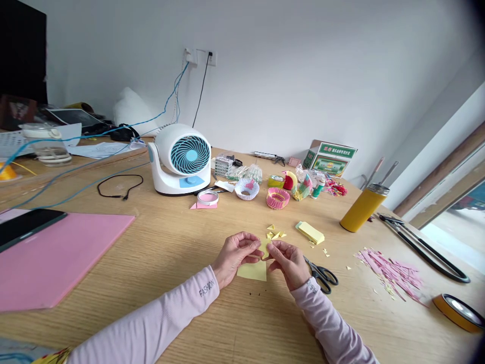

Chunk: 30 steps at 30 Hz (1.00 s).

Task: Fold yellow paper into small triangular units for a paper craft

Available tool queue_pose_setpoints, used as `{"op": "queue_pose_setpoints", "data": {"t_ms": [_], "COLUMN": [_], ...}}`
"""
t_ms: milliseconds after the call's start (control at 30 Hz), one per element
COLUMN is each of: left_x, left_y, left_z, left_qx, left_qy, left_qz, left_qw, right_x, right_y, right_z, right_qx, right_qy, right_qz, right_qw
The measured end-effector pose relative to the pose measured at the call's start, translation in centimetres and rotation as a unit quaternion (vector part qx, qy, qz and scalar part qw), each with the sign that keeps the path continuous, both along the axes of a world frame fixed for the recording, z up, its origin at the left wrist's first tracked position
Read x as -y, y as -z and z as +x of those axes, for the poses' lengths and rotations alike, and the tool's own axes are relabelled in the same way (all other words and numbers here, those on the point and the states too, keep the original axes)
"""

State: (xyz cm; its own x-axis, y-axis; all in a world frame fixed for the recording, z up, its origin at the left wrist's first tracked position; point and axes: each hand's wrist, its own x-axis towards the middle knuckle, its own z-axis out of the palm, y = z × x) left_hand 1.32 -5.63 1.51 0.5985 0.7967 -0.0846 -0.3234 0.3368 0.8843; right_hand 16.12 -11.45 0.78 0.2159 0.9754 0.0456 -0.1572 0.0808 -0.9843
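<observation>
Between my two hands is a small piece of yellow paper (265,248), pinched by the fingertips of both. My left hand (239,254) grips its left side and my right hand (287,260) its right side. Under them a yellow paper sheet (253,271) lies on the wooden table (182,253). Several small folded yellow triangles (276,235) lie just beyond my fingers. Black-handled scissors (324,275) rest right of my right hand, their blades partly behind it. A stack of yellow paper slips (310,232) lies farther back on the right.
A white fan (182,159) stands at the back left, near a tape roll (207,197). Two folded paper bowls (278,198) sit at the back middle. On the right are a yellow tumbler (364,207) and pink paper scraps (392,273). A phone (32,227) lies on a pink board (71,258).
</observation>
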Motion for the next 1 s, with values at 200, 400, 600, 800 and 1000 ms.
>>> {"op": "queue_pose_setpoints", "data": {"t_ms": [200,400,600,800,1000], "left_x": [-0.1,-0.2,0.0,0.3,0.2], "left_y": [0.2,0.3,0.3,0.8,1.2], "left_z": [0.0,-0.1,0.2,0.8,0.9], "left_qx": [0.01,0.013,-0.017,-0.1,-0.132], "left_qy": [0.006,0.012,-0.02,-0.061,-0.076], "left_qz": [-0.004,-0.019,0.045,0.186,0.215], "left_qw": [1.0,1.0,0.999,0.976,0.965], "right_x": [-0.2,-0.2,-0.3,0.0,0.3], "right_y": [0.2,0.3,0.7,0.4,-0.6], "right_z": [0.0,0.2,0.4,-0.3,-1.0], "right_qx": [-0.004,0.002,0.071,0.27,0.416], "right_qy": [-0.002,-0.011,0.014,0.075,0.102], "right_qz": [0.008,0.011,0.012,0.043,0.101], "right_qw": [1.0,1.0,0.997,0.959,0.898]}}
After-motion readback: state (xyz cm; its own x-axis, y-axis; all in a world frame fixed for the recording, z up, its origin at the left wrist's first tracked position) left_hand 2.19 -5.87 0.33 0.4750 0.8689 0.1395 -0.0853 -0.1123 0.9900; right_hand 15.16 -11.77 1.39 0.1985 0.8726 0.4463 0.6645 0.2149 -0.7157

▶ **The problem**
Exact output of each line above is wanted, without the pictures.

▶ **Reply to the task**
Chunk: 30 steps at 30 Hz (1.00 s).

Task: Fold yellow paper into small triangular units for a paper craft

Available tool queue_pose_setpoints, used as `{"op": "queue_pose_setpoints", "data": {"t_ms": [_], "COLUMN": [_], ...}}`
"""
t_ms: milliseconds after the call's start (control at 30 Hz), one per element
COLUMN is each of: left_x, left_y, left_z, left_qx, left_qy, left_qz, left_qw, right_x, right_y, right_z, right_qx, right_qy, right_qz, right_qw
The measured end-effector pose relative to the pose measured at the call's start, translation in centimetres and rotation as a unit quaternion (vector part qx, qy, qz and scalar part qw), each with the sign that keeps the path continuous, both along the axes of a world frame fixed for the recording, z up, its origin at the left wrist's first tracked position
Read x as -y, y as -z and z as +x of those axes, for the poses' lengths and rotations alike, and the tool's own axes are relabelled in the same way (all other words and numbers here, those on the point and the states too, keep the original axes)
"""

State: (xyz cm; its own x-axis, y-axis; all in a world frame fixed for the recording, z up, its origin at the left wrist's first tracked position; point and axes: each hand's wrist, its own x-axis towards the middle knuckle, its own z-axis out of the palm, y = z × x) left_hand 1.32 -5.63 1.51 0.5985 0.7967 -0.0846 -0.3234 0.3368 0.8843; right_hand 16.12 -11.45 0.78 0.2159 0.9754 0.0456 -0.1572 0.0808 -0.9843
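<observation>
Between my two hands is a small piece of yellow paper (265,248), pinched by the fingertips of both. My left hand (239,254) grips its left side and my right hand (287,260) its right side. Under them a yellow paper sheet (253,271) lies on the wooden table (182,253). Several small folded yellow triangles (276,235) lie just beyond my fingers. Black-handled scissors (324,275) rest right of my right hand, their blades partly behind it. A stack of yellow paper slips (310,232) lies farther back on the right.
A white fan (182,159) stands at the back left, near a tape roll (207,197). Two folded paper bowls (278,198) sit at the back middle. On the right are a yellow tumbler (364,207) and pink paper scraps (392,273). A phone (32,227) lies on a pink board (71,258).
</observation>
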Motion for the next 1 s, with values at 200, 400, 600, 800 and 1000 ms.
>>> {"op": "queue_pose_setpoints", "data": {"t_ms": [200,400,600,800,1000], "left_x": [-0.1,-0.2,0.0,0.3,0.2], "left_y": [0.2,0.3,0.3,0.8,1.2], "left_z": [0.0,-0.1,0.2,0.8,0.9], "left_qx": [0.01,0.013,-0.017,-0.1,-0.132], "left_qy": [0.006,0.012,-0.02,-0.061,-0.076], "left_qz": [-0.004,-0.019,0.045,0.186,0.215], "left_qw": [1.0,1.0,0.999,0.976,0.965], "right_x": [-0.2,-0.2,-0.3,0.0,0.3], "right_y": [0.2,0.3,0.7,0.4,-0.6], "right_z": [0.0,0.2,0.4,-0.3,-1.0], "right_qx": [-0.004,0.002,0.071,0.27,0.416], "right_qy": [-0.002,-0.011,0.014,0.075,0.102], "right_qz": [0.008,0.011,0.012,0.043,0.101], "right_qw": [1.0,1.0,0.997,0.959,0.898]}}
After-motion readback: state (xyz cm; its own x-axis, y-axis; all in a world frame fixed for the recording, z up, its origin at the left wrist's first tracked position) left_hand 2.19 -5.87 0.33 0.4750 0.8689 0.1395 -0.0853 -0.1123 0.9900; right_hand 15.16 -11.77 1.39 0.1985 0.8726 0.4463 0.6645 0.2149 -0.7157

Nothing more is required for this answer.